Исторические заметки - страница 4



.

Не случайно, утверждения об однозначной связи роста человека и его благосостояния, а также о повышении благосостояния в среднем как критерии эффективности имперского государства вызвали наибольшие возражения у оппонентов Миронова.

Основной посыл историографического раздела монографии Миронова: уже в дореволюционный период сложилась парадигма кризиса и пауперизации. Творцом её явилась «либерально-радикальная интеллигенция», стремившаяся к власти. При этом Миронов не раскрывает содержание понятия «либерально-радикальная интеллигенция». В России второй половины XIX – начала XX в. среди образованной части общества было множество идейных течений самой разной направленности, сторонников реформ и революций, которые внутри себя делились на огромное количество противостоящих друг другу воззрений. И следовало бы доказать правомерность их объединения в единое и нераздельное понятие.

Согласно парадигме кризиса и пауперизации, «причиной общего, или системного, кризиса России и обнищания её населения в первой половине XIX в. являлось крепостное право, а в пореформенное время – половинчатость освободительных реформ 1860-1870-х гг.» (общество не получило конституцию). Постоянное снижение жизненного уровня крестьян и рабочих рассматривалось как главное доказательство кризиса и несостоятельности имперского режима. Советская историография унаследовала эту парадигму и обобщила её до исторической закономерности о непрерывном обострении нужды и бедствий не только крестьян, но и рабочих в антагонистических общественно-экономических формациях.

До 1917 г. отрицание или просто сомнение в прогрессирующем обнищании народа рассматривалось «как страшная ересь, поскольку отнимало главный аргумент у противников царизма в их борьбе за влияние и власть». В советской историографии парадигма стала настоящей идеологемой, за отклонение от которой можно было потерять не только уважение в научном сообществе, но работу и свободу.

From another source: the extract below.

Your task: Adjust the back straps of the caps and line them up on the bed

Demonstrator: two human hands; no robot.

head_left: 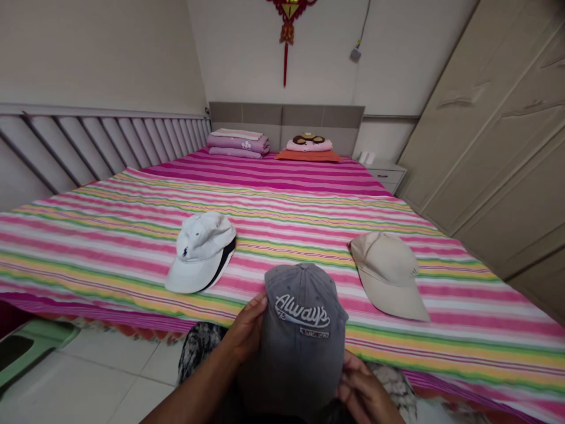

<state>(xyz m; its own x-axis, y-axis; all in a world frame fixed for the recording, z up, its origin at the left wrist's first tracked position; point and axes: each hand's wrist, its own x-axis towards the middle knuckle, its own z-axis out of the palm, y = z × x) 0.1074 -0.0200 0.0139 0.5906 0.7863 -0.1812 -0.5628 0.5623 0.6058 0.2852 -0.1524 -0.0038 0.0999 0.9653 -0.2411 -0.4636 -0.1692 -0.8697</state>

Даже теперь отрицать идеологему (парадигму) по-прежнему «трудно и опасно» из-за большого числа её сторонников среди историков старшего и среднего поколения. В подавляющем большинстве случаев парадигма признавалась учёными и кривить душой не приходилось. Примерно то же самое происходило в западной историографии.

«Это доказывает принудительный характер парадигмы в научных исследованиях», – заключает Миронов. Парадигма носит императивный характер и каждый исследователь должен следовать ей, чтобы не быть исторгнутым из научного сообщества. Миронов подчёркивает: «Трактовка концепции кризиса и пауперизации как научной парадигмы, защищенной общим мнением научного сообщества и благодаря этому обладающей огромной силой инерции, хорошо объясняет, почему соответствующие ей представления удерживаются в историографии более столетия, несмотря на то что противоречат фактам»13.

Разумеется, исследователю, идущему наперекор общему мнению, приходится сталкиваться с сопротивлением косной научной среды. Ему приходится вновь и вновь доказывать обоснованность своей точки зрения и добиваться признания новой концепции или уточнения старой. Он может даже выглядеть «белой вороной». Конечно, в советское время по идеологическим мотивам можно было подвергнуться критике, профессиональным ограничениям, а при Сталине и потерять свободу. Это действительно отрицательно сказывалось на состоянии советской исторической науки. Но утверждение, что наказывали именно за непризнание парадигмы кризиса и обнищания представляется преувеличением. Тем более это заявление представляется чрезмерным для настоящего времени.